Effects of trans-β-carophyllene on glycolysis. C2C12 cells were left untreated (CTRL) or treated with insulin (25 nM for 30 min; INS), BCP (10 nM for 30 min), AM630 (5 µM for 2 h) or SR144528 (5 µM for 2 h), alone or in combination with 10 nM BCP, added in the last 30 min. The enzymatic activities of (A) phospho-fructokinase 1 (PFK1), (B) glyceraldehyde 3-phosphate dehydrogenase (GAPDH), (C) enolase, and (D) pyruvate kinase (PK) were measured spectrophotometrically in the whole cell lysates in triplicate. Data are expressed as means ± SEM (n = 3). *** p < 0.001.

Figure 5

Effects of BCP on mitochondria metabolism. C2C12 cells were left untreated (CTRL) or treated with insulin (25 nM for 30 min; INS), BCP (10 nM for 30 min), AM630 (5 µM for 2 h), or SR144528 (5 µM for 2 h), alone or in combination with 10 nM BCP, added in the last 30 min.
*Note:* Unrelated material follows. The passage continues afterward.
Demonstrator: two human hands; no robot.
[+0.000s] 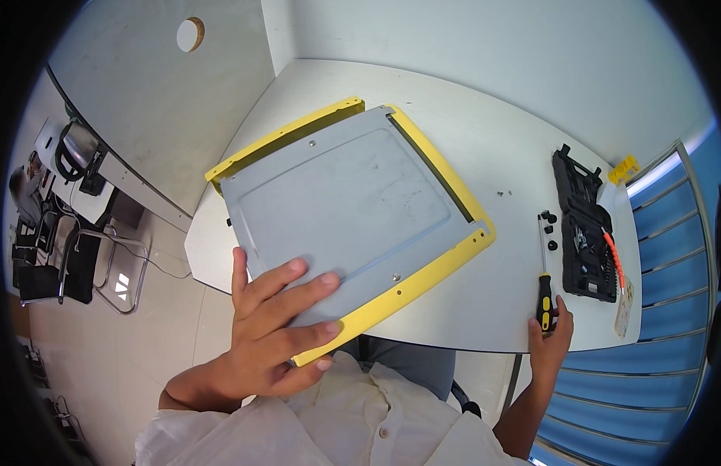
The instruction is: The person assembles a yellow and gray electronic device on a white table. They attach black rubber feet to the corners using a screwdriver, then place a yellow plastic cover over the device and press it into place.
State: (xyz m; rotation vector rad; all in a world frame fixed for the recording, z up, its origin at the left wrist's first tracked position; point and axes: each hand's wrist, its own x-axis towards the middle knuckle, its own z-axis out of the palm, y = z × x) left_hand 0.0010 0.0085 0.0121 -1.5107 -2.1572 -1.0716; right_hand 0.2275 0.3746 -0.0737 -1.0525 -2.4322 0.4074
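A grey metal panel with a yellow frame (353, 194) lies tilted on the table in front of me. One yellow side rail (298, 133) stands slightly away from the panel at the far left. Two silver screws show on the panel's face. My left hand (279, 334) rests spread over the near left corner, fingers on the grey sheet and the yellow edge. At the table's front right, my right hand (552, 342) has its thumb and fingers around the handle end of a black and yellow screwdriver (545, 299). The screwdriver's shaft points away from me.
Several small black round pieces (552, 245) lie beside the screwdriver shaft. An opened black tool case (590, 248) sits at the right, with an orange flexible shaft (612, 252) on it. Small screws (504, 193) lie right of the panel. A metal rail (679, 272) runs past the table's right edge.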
The enzymatic activities of (A) pyruvate dehydrogenase (PDH), (B) citrate synthase, (C) aconitase, (D) isocitrate dehydrogenase, (E) α-ketoglutarate (αKG) dehydrogenase, and (F) succinate dehydrogenase were measured spectrophotometrically in mitochondrial extracts in triplicate. Data are expressed as means ± SEM (n = 3). * p < 0.1, ** p < 0.01, *** p < 0.001.

Figure 6

Effects of BCP on mitochondria metabolism. C2C12 cells were left untreated (CTRL) or treated with insulin (25 nM for 30 min; INS), BCP (10 nM for 30 min), AM630 (5 µM for 2 h) or SR144528 (5 µM for 2 h), alone or in combination with 10 nM BCP, added in the last 30 min. The electron flux from complex I to complex III (A) and the levels of ATP (B) were measured spectrophotometrically in mitochondrial extracts in triplicate. Data are expressed as means ± SEM (n = 3). *** p < 0.001.